▶ _Task goal_
Please output the section of the listing below that opens with the line containing "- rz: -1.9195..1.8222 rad" and closes with the line containing "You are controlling", exactly and with nothing else.

▶ _Collected data_
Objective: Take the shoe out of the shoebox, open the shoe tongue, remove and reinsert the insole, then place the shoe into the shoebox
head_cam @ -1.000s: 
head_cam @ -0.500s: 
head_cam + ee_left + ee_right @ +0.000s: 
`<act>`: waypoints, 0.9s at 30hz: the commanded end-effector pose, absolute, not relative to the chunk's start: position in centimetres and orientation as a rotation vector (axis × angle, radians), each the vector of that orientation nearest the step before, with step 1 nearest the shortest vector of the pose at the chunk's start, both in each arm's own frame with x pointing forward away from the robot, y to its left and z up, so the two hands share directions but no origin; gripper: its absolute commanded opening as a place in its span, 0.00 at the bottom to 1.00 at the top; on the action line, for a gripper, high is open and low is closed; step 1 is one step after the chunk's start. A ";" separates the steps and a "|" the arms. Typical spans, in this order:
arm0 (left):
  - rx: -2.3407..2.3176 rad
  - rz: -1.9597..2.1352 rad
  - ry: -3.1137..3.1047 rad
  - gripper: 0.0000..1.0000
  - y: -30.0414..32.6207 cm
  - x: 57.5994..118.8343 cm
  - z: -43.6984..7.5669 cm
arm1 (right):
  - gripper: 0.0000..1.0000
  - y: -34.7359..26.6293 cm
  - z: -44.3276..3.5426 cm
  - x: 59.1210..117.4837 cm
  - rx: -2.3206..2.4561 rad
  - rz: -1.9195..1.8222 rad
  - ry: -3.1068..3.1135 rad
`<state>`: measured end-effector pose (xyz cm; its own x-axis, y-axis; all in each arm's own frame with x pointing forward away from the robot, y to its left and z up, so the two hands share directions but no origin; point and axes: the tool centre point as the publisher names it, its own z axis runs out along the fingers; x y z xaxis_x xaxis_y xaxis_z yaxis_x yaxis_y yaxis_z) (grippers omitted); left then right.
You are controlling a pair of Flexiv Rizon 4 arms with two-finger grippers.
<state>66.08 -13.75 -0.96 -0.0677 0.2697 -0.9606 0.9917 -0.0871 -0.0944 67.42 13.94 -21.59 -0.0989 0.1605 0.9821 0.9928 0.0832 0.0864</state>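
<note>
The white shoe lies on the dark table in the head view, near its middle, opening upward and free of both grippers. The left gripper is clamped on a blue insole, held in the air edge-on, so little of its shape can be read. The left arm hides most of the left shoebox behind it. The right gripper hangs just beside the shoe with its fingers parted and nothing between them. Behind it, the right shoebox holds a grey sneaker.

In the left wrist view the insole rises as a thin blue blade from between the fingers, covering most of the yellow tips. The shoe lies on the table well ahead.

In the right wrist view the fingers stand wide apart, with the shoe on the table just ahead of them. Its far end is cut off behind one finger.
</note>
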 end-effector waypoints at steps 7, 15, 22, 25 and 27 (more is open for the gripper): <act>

▶ _Exercise solution_
  - rz: -1.9195..1.8222 rad
  - ry: -3.1068..3.1135 rad
`<state>`: measured end-effector pose (xyz cm; its own x-axis, y-axis; all in each arm's own frame with x pointing forward away from the robot, y to its left and z up, so the two hands share directions but no origin; point and axes: the tool centre point as the publisher names it, its own z axis runs out along the fingers; x y z xaxis_x xaxis_y xaxis_z yaxis_x yaxis_y yaxis_z) (grippers omitted); left then right.
You are controlling a pair of Flexiv Rizon 4 arms with two-finger grippers.

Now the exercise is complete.